Kesimpulan: Transparansi Adalah Perlindungan Bersama
Transparansi P3SRS bukan ancaman bagi pengurus, melainkan perlindungan bagi seluruh warga.
Hak meminta dokumen bukan bentuk perlawanan, tetapi bagian dari tata kelola rumah susun yang sehat. Dengan memahami regulasi, memperkuat edukasi, dan menggunakan jalur hukum yang tepat, konflik dapat dicegah sebelum berkembang lebih jauh.
FPA-ID berkomitmen untuk terus mendorong tata kelola apartemen yang transparan, akuntabel, dan profesional demi melindungi nilai properti serta hak warga pemilik di seluruh Indonesia.

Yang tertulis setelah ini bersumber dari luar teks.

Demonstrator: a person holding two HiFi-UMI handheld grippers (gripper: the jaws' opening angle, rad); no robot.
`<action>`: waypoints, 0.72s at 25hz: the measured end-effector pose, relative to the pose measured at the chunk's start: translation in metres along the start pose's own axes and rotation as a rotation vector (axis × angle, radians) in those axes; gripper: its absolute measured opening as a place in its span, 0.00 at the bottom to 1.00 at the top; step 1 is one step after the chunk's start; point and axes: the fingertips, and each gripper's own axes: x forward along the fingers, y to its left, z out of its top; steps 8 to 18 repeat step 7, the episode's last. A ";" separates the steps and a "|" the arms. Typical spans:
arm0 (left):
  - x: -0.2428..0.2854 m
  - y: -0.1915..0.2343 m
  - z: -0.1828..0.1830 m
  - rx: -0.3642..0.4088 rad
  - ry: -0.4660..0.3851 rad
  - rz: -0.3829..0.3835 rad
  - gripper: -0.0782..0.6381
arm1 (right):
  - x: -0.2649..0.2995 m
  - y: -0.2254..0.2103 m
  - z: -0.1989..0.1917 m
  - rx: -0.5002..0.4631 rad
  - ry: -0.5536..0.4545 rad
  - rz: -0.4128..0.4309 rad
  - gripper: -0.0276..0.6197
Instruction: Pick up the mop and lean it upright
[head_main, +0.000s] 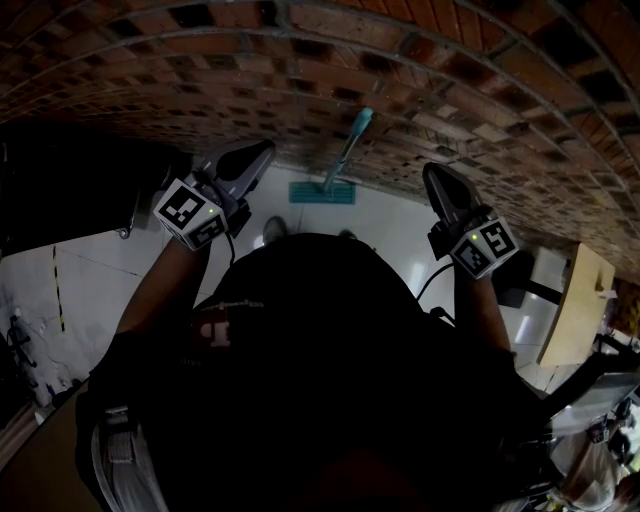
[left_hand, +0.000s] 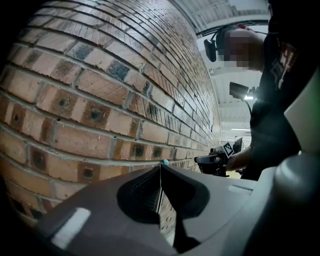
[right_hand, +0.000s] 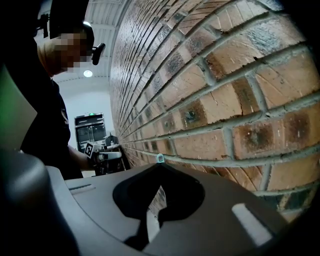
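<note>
Apart, mop (head_main: 345, 155) leaning; right of left hand-held gripper (head_main: 264, 149)

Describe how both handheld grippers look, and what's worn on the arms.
The left gripper and right gripper match: dark grey, tapering tongs, each with a cube of black-and-white square markers behind, and a black cable trailing off. The person wears a dark short-sleeved shirt.

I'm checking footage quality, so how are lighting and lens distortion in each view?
Head view: underexposed, the person's torso nearly black, brick wall bowed by the lens, mop readable. Left gripper view: bricks sharp, curved; ceiling light glares. Right gripper view: same bulging, sharp bricks.
</note>
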 end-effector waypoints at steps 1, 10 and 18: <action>0.000 0.000 0.000 0.000 0.001 0.001 0.11 | 0.000 0.000 0.000 -0.001 0.000 0.000 0.06; -0.001 0.001 -0.002 0.001 0.006 0.000 0.11 | 0.002 0.001 -0.002 0.001 0.000 0.002 0.06; -0.001 0.001 -0.002 0.001 0.006 0.000 0.11 | 0.002 0.001 -0.002 0.001 0.000 0.002 0.06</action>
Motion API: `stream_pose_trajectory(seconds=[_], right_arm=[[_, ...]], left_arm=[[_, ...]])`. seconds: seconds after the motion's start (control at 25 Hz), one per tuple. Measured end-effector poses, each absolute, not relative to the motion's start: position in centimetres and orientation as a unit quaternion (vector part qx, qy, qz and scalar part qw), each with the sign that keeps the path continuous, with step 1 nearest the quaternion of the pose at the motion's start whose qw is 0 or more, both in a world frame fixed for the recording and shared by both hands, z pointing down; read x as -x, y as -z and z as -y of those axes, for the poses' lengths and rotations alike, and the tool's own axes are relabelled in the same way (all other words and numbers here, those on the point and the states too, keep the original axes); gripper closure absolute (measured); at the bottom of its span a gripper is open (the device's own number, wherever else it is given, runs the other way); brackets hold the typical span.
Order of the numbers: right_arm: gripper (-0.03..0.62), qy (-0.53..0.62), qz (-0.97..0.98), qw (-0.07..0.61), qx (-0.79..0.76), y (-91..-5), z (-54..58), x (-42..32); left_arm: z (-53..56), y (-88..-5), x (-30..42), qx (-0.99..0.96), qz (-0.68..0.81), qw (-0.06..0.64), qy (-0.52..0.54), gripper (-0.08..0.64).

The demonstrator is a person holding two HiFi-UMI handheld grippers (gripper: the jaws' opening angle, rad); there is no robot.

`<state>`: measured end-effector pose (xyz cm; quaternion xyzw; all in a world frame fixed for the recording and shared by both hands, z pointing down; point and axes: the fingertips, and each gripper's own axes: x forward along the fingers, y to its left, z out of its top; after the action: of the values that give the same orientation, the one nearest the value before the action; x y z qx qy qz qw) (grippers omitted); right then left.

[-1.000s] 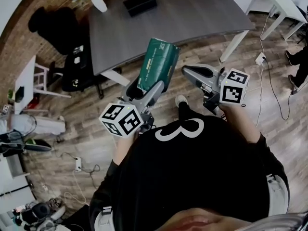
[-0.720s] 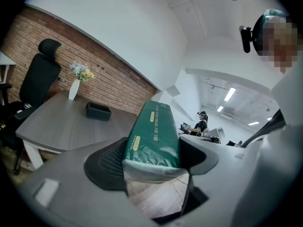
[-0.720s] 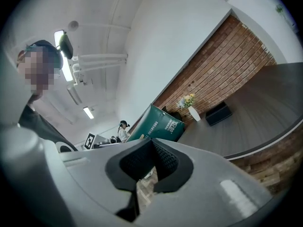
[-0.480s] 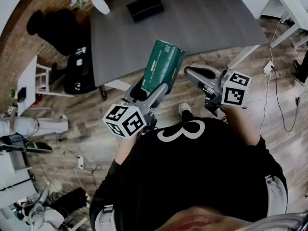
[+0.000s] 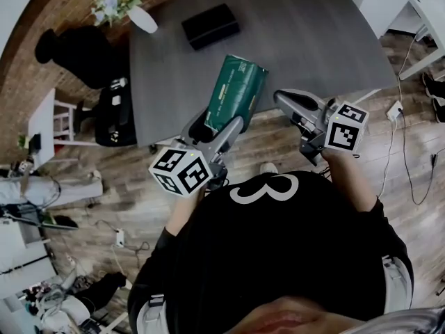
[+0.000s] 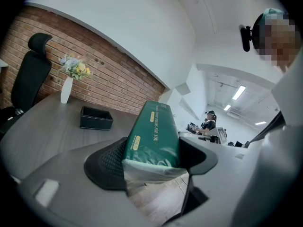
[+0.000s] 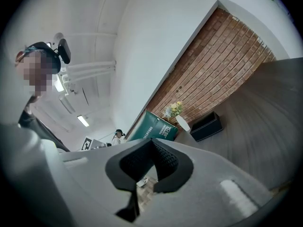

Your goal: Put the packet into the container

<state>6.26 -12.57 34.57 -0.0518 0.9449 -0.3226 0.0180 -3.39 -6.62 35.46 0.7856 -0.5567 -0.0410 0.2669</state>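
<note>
My left tongs [image 5: 221, 126] clamp the green packet [image 5: 236, 88] by its near end, its far end toward the counter [image 5: 313, 40], while my right tongs [image 5: 290, 101] beside it are pressed together, empty.

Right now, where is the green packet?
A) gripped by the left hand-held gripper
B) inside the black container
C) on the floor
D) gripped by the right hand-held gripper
A: the jaws of the left hand-held gripper press on both sides of the green packet, and the black container sits apart on the table.
</note>
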Motion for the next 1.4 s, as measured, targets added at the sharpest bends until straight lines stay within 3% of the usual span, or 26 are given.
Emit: stream_pose_trajectory(seconds=[0.64, 1.0, 1.4], right_arm=[[0.591, 0.287, -0.956, 0.034, 0.052, -34.4, 12.6, -5.8], [0.591, 0.305, -0.946, 0.044, 0.101, -33.1, 20.0, 1.6], [0.591, 0.320, -0.935, 0.052, 0.142, -34.4, 23.9, 6.3]], left_arm=[[7.2, -35.5, 4.2, -0.799, 0.559, 0.216, 0.037, 0.198], [15.1, -33.4, 12.9, -0.821, 0.522, 0.228, 0.021, 0.198], [21.4, -32.3, 19.8, -0.850, 0.493, 0.179, -0.034, 0.198]])
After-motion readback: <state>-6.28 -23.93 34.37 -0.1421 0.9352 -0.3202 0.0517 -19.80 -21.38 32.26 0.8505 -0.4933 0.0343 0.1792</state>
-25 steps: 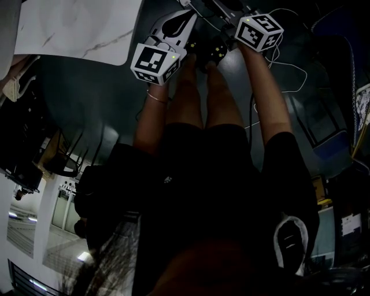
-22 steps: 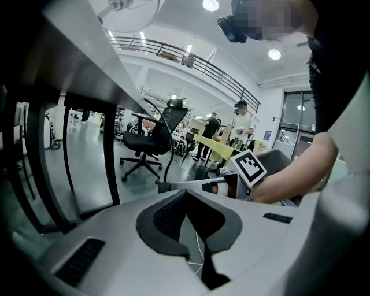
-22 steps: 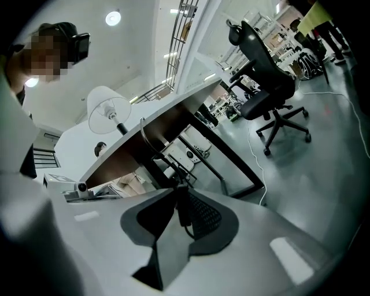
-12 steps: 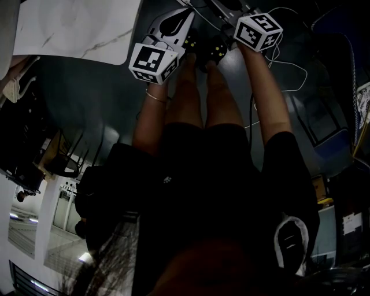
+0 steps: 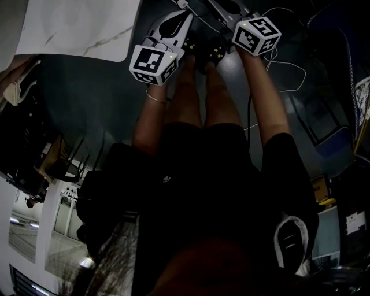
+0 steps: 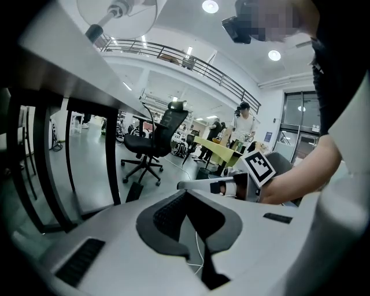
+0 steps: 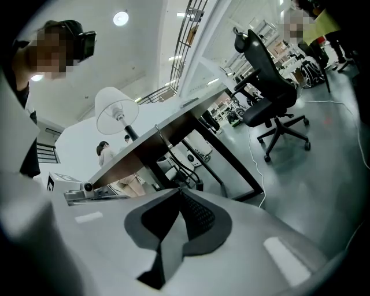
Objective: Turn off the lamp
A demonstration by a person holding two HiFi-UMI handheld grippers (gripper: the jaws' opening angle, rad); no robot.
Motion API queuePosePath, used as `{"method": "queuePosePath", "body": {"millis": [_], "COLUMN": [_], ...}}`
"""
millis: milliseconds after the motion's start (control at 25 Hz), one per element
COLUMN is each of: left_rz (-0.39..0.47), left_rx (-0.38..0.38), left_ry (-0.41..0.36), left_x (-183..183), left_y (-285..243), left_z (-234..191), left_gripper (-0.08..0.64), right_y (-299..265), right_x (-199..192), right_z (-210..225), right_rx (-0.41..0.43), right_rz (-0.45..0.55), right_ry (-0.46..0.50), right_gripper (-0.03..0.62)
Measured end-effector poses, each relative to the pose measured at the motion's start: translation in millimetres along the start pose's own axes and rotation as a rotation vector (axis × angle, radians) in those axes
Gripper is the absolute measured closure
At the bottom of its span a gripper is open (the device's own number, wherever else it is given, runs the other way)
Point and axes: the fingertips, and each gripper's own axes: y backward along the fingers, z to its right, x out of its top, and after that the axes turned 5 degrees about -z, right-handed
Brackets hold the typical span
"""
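Note:
The lamp (image 7: 115, 110) has a white round shade and stands on a table (image 7: 173, 130) up ahead to the left. The left gripper view shows its shade (image 6: 118, 14) from below, at the top edge. My right gripper (image 7: 178, 192) points toward the table's underside, well short of the lamp. Its jaws have just been closing; the tips now touch with nothing between them. My left gripper (image 6: 185, 192) is also shut and empty, pointing under the table. In the head view both marker cubes, the left (image 5: 153, 62) and the right (image 5: 257, 33), are held out above the person's knees.
The white marble tabletop (image 5: 75, 29) lies at the head view's upper left. Dark table legs (image 6: 72, 162) stand close on the left. A black office chair (image 7: 272, 87) is on the open floor, and a white cable (image 5: 289, 69) trails there. A person (image 6: 243, 124) stands far off.
Hardly anything has changed in the head view. The right gripper's cube has edged slightly up and left, and the left gripper's cube has stayed where it was.

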Motion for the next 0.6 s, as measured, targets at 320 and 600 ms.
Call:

FAQ – Transparansi P3SRS dan Hak Warga Apartemen
1. Apakah warga berhak meminta laporan keuangan dan audit P3SRS?
Ya. Prinsip akuntabilitas dalam pengelolaan rumah susun mewajibkan pertanggungjawaban penggunaan dana bersama kepada anggota. Laporan keuangan dan hasil audit termasuk bagian dari hak informasi anggota.
2. Apakah kontrak vendor dan pendapatan BTS atau ATM harus diinformasikan kepada warga?
Sepanjang berkaitan dengan aset bersama dan mempengaruhi keuangan perhimpunan, informasi tersebut termasuk dalam ruang lingkup transparansi pengelolaan dan dapat dimintakan melalui mekanisme organisasi.
3. Apa yang dapat dilakukan jika pengurus tidak memberikan akses dokumen?
Warga dapat:
- Mengajukan permintaan tertulis resmi
- Menggunakan forum rapat anggota
- Mengacu pada AD/ART dan regulasi yang berlaku
- Berkonsultasi dengan penasihat hukum
Pendekatan berbasis regulasi lebih efektif dalam menjaga hak sekaligus mencegah konflik yang tidak perlu.